Transcribe the lines from the start of the data below through the line with "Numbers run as", word for word and nothing more.

*** Opening of Data shown ***

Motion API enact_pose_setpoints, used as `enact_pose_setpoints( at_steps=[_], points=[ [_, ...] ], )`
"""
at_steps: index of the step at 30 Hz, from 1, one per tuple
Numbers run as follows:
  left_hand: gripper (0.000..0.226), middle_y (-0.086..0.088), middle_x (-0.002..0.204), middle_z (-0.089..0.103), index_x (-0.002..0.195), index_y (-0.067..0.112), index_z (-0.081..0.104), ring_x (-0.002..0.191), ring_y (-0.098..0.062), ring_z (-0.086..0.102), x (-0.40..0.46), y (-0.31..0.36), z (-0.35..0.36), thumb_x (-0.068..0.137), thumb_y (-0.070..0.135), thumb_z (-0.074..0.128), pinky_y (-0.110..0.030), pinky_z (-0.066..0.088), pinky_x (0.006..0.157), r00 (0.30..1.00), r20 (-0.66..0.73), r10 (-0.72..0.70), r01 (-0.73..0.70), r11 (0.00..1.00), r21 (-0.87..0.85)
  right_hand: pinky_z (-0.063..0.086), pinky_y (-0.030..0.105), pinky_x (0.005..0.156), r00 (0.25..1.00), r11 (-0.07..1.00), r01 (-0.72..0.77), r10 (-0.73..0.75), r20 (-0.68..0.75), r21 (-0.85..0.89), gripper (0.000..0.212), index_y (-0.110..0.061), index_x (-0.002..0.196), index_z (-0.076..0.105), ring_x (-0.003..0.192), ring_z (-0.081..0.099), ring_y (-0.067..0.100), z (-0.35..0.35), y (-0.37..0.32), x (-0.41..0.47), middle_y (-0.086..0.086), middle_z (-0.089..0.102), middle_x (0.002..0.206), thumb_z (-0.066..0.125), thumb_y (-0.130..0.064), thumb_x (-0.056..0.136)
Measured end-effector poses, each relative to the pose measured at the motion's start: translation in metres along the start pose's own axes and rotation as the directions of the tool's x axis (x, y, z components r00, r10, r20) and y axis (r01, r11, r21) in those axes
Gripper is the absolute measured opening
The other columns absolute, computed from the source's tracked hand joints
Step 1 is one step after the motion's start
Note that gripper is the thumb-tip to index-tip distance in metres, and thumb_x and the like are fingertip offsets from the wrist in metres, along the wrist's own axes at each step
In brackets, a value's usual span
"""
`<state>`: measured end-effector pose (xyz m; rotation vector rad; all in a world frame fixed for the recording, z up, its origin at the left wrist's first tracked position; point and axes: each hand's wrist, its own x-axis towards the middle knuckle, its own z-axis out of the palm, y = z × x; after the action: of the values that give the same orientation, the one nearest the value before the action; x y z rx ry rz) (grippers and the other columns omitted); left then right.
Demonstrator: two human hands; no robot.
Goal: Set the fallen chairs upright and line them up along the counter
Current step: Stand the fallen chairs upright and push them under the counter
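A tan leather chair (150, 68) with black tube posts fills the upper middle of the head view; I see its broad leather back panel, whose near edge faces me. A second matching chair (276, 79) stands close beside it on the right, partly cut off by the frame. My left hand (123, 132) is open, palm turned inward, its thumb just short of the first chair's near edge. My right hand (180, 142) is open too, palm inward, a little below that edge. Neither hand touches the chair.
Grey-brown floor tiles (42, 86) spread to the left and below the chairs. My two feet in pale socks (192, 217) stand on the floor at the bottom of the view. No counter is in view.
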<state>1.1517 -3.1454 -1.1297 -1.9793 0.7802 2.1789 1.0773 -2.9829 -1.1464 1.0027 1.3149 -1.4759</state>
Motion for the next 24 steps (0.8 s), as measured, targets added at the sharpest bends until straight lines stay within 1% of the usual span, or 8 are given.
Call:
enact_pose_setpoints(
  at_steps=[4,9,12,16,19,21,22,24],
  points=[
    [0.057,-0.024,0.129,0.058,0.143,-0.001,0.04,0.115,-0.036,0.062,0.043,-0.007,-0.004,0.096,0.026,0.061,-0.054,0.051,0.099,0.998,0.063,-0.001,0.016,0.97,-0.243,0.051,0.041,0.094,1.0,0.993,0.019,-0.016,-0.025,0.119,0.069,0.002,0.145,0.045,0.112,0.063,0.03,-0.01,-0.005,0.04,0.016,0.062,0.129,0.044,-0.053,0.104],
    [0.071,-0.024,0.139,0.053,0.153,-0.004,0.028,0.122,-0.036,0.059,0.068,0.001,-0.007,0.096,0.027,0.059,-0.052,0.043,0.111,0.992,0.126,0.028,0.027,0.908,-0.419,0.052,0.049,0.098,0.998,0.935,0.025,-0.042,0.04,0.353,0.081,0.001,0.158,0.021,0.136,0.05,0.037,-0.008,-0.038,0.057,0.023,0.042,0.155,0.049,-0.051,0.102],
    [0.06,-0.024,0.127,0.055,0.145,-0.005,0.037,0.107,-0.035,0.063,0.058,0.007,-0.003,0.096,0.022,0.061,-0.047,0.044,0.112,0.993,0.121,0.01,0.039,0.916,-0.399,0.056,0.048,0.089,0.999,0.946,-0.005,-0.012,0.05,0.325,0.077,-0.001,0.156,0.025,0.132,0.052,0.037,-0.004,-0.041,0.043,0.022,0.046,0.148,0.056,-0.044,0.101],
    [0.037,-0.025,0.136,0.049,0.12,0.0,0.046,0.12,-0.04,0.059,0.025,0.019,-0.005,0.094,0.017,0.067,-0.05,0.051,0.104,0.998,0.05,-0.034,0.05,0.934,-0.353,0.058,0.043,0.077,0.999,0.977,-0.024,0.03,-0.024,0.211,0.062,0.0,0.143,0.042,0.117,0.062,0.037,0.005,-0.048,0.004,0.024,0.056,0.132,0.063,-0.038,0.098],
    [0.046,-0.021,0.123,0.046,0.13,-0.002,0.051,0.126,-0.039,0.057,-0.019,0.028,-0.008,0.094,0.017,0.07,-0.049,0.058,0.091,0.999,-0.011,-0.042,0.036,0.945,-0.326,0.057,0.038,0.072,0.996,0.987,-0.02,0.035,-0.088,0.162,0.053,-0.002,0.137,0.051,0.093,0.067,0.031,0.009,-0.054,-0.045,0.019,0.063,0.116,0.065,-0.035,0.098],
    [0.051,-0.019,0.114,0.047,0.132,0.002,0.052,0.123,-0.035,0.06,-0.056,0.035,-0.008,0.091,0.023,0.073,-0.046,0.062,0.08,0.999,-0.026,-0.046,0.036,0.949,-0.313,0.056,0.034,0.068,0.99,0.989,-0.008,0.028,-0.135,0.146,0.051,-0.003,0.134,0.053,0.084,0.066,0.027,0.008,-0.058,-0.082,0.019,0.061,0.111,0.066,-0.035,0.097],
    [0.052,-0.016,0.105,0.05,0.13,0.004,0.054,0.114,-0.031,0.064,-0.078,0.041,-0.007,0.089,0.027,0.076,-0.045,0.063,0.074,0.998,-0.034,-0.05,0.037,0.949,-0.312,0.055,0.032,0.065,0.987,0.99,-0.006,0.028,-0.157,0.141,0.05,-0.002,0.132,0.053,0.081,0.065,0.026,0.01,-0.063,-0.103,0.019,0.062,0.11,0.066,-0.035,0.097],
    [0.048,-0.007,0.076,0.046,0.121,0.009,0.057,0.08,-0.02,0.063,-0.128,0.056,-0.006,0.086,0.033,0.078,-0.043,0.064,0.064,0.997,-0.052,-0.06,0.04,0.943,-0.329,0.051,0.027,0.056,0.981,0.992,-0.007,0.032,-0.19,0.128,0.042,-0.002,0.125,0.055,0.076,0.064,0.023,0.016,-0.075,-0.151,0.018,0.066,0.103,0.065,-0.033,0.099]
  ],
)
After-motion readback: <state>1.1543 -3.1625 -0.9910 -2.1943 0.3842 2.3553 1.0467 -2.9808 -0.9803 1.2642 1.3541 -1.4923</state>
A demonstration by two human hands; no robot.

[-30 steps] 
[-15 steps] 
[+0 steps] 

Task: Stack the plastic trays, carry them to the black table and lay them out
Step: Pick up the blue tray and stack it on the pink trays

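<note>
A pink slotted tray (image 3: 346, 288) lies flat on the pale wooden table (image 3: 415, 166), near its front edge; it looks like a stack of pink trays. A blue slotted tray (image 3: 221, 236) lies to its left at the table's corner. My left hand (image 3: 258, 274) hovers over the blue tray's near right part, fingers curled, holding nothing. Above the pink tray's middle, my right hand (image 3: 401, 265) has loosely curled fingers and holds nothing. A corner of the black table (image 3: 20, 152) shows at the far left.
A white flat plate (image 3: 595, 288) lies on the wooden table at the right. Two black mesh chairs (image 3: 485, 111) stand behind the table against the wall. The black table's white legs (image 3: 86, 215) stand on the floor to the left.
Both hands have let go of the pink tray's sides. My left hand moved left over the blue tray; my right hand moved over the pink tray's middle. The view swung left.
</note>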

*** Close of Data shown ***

▶ _Expected answer_:
Motion API enact_pose_setpoints, used as `enact_pose_setpoints( at_steps=[_], points=[ [_, ...] ], )`
"""
at_steps: index of the step at 30 Hz, from 1, one per tuple
Numbers run as follows:

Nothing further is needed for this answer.